52 Sundays, 1966

On the surface, a film about bullfighting would seem an unlikely source of resistance. But Llorenç Soler’s 52 Sundays is far from a flamboyant celebration of Franco-friendly displays of skill and aggression. Filmed from the perspective of aspiring toreros, often poor, undereducated teenagers from the country who get together on Sundays in makeshift schools on the outskirts of the city to train as bullfighters, 52 Sundays is instead a sublime and haunting portrait of marginalization. For Felipe, bullfighting offers a way to out of hazardous metalworking, provide respite for his parents, and an opportunity to escape the poverty of the slums. Rafael expresses youthful dreams of social mobility, flashy convertibles, and being able to afford the more high-end prostitutes in El Paralelo (along with altruistic whims of charity). Juan Manuel hopes to return to his village and embellish the town’s modest statues of Jesus Christ and Virgin Mary, as well as build a ranch that will provide well-paying jobs for the community. Juxtaposing shots of the wide-eyed students in training with an actual bullfight, Soler implicitly parallels the fractured, parallel images of young bodies with the formidable presence of the bull in the ring.
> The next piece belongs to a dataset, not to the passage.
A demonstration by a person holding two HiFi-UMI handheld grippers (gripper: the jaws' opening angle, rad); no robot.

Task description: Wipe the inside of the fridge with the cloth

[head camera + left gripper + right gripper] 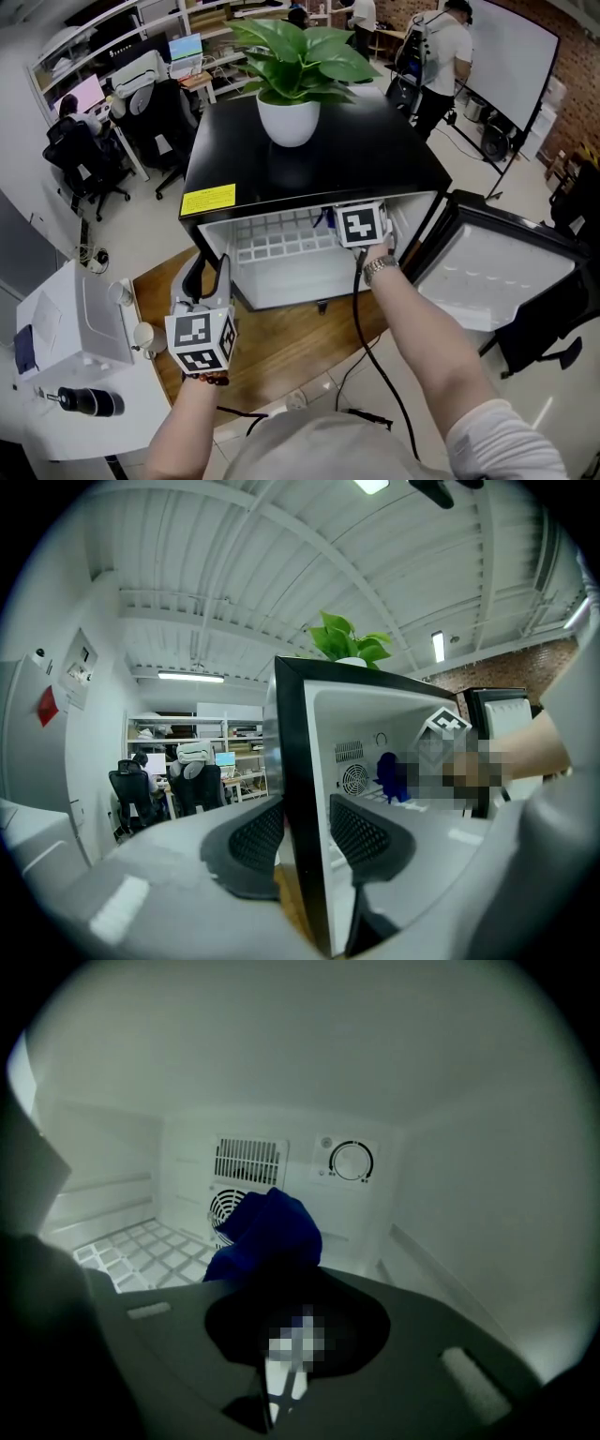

In a sense, their fates, too, are as intertwined by resilience and determination as it is by the inevitability of defeat – reflected, not as one clean, fatal stab, but after a prolonged struggle of debilitating strikes that lead to broken, exhausted surrender – death coming, not in the heat of battle, but in a crumpled coup de grâce, dragged from the fleeting glory of the arena back into the shadows of obscurity.